─── Provided information
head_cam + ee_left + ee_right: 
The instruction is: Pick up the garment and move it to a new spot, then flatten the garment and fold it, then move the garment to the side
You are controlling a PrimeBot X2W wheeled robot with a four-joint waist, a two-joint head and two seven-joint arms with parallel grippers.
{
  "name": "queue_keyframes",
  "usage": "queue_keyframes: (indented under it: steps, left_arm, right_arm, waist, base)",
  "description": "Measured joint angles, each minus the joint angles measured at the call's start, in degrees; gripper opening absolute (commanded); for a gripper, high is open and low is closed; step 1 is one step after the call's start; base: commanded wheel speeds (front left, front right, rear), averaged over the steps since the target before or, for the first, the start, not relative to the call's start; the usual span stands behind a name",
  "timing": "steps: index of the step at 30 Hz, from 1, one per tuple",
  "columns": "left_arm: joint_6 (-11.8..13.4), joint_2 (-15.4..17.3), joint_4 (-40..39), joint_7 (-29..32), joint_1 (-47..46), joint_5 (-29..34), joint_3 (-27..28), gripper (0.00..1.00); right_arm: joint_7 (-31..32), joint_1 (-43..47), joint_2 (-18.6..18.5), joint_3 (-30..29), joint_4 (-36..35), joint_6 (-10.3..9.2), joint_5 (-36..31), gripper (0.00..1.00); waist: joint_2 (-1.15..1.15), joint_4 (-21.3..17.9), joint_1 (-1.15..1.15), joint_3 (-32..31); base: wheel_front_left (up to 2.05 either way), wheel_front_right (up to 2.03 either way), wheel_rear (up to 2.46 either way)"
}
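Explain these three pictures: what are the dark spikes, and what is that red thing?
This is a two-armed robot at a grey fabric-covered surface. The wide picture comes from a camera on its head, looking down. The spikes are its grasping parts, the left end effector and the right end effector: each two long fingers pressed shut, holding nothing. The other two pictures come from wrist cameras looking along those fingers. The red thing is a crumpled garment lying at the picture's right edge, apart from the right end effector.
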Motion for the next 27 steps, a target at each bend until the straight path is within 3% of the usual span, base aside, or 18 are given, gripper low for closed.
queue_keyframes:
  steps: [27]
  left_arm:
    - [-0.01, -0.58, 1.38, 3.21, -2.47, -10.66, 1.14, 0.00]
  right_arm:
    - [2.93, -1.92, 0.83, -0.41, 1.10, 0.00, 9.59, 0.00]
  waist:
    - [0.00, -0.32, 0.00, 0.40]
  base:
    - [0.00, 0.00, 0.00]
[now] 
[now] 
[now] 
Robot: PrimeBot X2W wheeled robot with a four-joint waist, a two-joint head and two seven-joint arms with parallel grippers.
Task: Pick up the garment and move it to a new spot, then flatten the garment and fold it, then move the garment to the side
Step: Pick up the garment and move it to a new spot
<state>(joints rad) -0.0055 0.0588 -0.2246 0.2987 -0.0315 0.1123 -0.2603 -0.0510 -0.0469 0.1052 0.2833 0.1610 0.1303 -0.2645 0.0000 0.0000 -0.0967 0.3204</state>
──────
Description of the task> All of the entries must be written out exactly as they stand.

Written answer>
head_cam + ee_left + ee_right: 
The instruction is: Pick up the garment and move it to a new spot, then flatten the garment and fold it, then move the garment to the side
You are controlling a PrimeBot X2W wheeled robot with a four-joint waist, a two-joint head and two seven-joint arms with parallel grippers.
{
  "name": "queue_keyframes",
  "usage": "queue_keyframes: (indented under it: steps, left_arm, right_arm, waist, base)",
  "description": "Measured joint angles, each minus the joint angles measured at the call's start, in degrees; gripper opening absolute (commanded); for a gripper, high is open and low is closed; step 1 is one step after the call's start; base: commanded wheel speeds (front left, front right, rear), averaged over the steps since the target before or, for the first, the start, not relative to the call's start; the usual span stands behind a name",
  "timing": "steps: index of the step at 30 Hz, from 1, one per tuple",
  "columns": "left_arm: joint_6 (-11.8..13.4), joint_2 (-15.4..17.3), joint_4 (-40..39), joint_7 (-29..32), joint_1 (-47..46), joint_5 (-29..34), joint_3 (-27..28), gripper (0.00..1.00); right_arm: joint_7 (-31..32), joint_1 (-43..47), joint_2 (-18.6..18.5), joint_3 (-30..29), joint_4 (-36..35), joint_6 (-10.3..9.2), joint_5 (-36..31), gripper (0.00..1.00); waist: joint_2 (-1.15..1.15), joint_4 (-21.3..17.9), joint_1 (-1.15..1.15), joint_3 (-32..31); base: wheel_front_left (up to 2.05 either way), wheel_front_right (up to 2.03 either way), wheel_rear (up to 2.46 either way)"
}
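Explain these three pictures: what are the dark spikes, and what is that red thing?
This is a two-armed robot at a grey fabric-covered surface. The wide picture comes from a camera on its head, looking down. The spikes are its grasping parts, the left end effector and the right end effector: each two long fingers pressed shut, holding nothing. The other two pictures come from wrist cameras looking along those fingers. The red thing is a crumpled garment lying at the picture's right edge, apart from the right end effector.
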Motion for the next 27 steps, a target at each bend until the straight path is within 3% of the usual span, base aside, or 18 are given, gripper low for closed.
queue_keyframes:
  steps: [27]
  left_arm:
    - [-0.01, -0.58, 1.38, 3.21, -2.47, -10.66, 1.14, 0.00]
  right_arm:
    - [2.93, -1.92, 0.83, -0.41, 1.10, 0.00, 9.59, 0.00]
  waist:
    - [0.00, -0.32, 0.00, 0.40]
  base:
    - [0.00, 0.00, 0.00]
[now] 
[now] 
[now] 
Robot: PrimeBot X2W wheeled robot with a four-joint waist, a two-joint head and two seven-joint arms with parallel grippers.
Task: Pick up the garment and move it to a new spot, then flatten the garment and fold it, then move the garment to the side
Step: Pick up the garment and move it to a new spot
<state>(joints rad) -0.0055 0.0588 -0.2246 0.2987 -0.0315 0.1123 -0.2603 -0.0510 -0.0469 0.1052 0.2833 0.1610 0.1303 -0.2645 0.0000 0.0000 -0.0967 0.3204</state>

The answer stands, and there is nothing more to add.